**PROBLEM TO WORK ON:** When a line below contains the string "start", show that line.

***** DATASET SECTION

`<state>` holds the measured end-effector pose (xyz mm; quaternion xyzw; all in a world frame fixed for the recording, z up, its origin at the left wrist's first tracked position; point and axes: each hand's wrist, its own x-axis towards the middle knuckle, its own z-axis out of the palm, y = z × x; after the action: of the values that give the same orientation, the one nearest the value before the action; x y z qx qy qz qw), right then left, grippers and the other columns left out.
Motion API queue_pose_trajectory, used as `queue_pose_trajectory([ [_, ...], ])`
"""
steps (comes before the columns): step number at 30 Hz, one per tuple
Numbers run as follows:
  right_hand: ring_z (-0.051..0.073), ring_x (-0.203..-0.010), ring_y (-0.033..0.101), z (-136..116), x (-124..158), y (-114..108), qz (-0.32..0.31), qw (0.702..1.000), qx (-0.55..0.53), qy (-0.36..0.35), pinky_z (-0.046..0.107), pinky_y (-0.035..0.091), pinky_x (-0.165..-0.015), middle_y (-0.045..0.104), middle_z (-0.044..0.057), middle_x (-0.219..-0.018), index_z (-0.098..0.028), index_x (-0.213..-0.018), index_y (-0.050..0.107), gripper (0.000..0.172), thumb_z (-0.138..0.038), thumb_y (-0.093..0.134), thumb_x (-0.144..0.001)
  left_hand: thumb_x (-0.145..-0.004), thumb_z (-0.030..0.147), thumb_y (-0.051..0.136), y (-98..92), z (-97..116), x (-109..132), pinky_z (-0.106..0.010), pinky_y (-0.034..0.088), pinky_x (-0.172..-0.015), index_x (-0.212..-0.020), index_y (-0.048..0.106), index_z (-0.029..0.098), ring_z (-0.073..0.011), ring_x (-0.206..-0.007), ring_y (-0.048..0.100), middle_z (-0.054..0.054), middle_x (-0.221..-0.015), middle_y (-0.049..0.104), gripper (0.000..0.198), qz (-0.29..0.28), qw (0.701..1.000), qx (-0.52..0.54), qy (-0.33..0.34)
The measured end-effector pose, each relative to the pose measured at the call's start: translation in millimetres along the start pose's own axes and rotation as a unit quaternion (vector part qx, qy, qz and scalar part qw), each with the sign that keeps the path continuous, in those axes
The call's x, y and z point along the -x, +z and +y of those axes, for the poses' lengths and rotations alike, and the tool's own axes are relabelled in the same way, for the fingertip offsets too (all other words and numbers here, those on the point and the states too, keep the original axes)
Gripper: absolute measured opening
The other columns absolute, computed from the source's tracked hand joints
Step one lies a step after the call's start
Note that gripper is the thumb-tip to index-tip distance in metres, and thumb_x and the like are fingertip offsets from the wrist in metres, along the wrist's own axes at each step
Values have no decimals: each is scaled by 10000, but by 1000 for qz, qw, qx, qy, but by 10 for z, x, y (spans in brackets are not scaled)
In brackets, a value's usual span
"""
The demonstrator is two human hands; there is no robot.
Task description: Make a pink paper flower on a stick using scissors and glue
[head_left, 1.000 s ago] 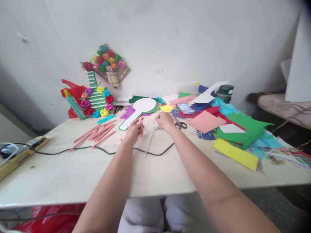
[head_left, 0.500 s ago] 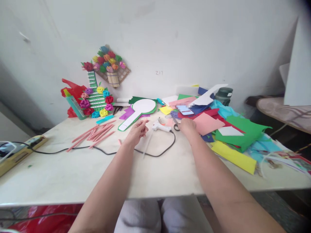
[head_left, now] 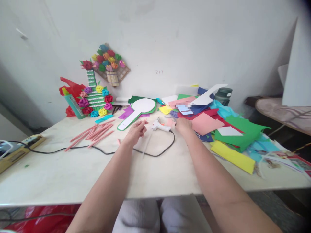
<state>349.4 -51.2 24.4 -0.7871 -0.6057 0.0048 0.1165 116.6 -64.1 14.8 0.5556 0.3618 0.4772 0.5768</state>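
Observation:
My left hand (head_left: 137, 131) is closed in a pinch over the middle of the table; what lies between its fingertips is too small to make out. Beside it is a translucent glue stick (head_left: 146, 145), sticking out of the back of a white hot glue gun (head_left: 161, 126) with a black cord. My right hand (head_left: 183, 125) has its fingers curled at the edge of the paper pile, by a small pink paper piece (head_left: 171, 122). Its fingertips are partly hidden, and I cannot make out what they hold. Behind my left hand lies a white paddle-shaped cutout (head_left: 143, 106) on green backing.
Several pink rolled sticks (head_left: 97, 133) lie at left, with a glue bottle (head_left: 74, 103) and a flower-decorated guitar shape (head_left: 96, 100) behind. Coloured paper sheets (head_left: 207, 123), a phone (head_left: 185, 110) and a dark green bottle (head_left: 223, 96) crowd the right. A power strip (head_left: 21, 152) sits far left.
My right hand has shifted slightly left, and the dark-handled scissors that showed beside it are now out of sight. My left hand has hardly moved.

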Motion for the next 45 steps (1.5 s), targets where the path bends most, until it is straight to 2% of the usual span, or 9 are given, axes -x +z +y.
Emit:
queue_pose_trajectory([
  [3,279,-977,607,0,31,-45,3,999,21,26,341,451,-774,640,181,-1062,-132,-1030,657,298,-235,473,-821,-715,510,612,-2,-9,-7,-165,255,-391,-840,561,153,-37,-398,289,59,-491,384,382,1,1000,8,-3],
  [10,269,-987,602,7,72,-120,36,999,-2,38,331,441,-793,650,158,-1051,-152,-1037,643,329,-322,476,-810,-686,484,653,0,-11,-12,-159,258,-405,-818,535,150,-29,-413,304,57,-515,409,378,0,1000,16,-10],
  [21,276,-978,606,110,-13,3,47,999,-9,12,344,456,-768,669,114,-1022,-209,-1038,654,403,-458,482,-772,-726,519,595,4,5,3,-157,195,-397,-851,541,145,-34,-416,265,71,-489,353,398,4,1000,-9,-13],
  [28,268,-952,617,161,-85,85,20,999,26,13,328,471,-751,668,126,-1009,-179,-1012,668,375,-421,508,-773,-698,525,621,-1,-8,-7,-160,164,-380,-835,548,141,-31,-397,236,80,-471,317,414,9,1000,14,-4],
  [36,277,-974,609,123,-67,24,-16,999,25,18,324,470,-758,660,161,-1021,-145,-1026,667,332,-255,558,-732,-708,518,613,50,14,-1,-160,244,-389,-842,536,143,-32,-392,289,60,-487,415,406,25,1000,5,-5],
  [40,275,-986,604,127,-153,-47,25,999,-5,29,332,460,-759,658,129,-1053,-185,-1010,673,318,-201,509,-738,-683,490,646,47,-15,-21,-179,328,-428,-857,534,145,-27,-389,309,41,-535,496,402,25,999,27,1],
  [45,252,-1006,592,303,-400,-127,99,990,-88,47,302,440,-776,644,97,-1105,-204,-1050,663,353,-196,463,-760,-678,473,652,46,-14,-29,-182,341,-436,-862,529,148,-27,-388,320,36,-545,521,394,39,998,42,-2],
])
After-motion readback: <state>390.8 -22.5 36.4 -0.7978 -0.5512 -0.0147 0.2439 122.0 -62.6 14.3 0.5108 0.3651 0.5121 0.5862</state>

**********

**TASK RESPONSE:**
The measured end-effector pose, each relative to the pose measured at the call's start: translation in millimetres along the start pose's own axes and rotation as a unit quaternion (vector part qx, qy, qz and scalar part qw), each with the sign that keeps the path continuous, in those axes
Step one lies a step after the call's start

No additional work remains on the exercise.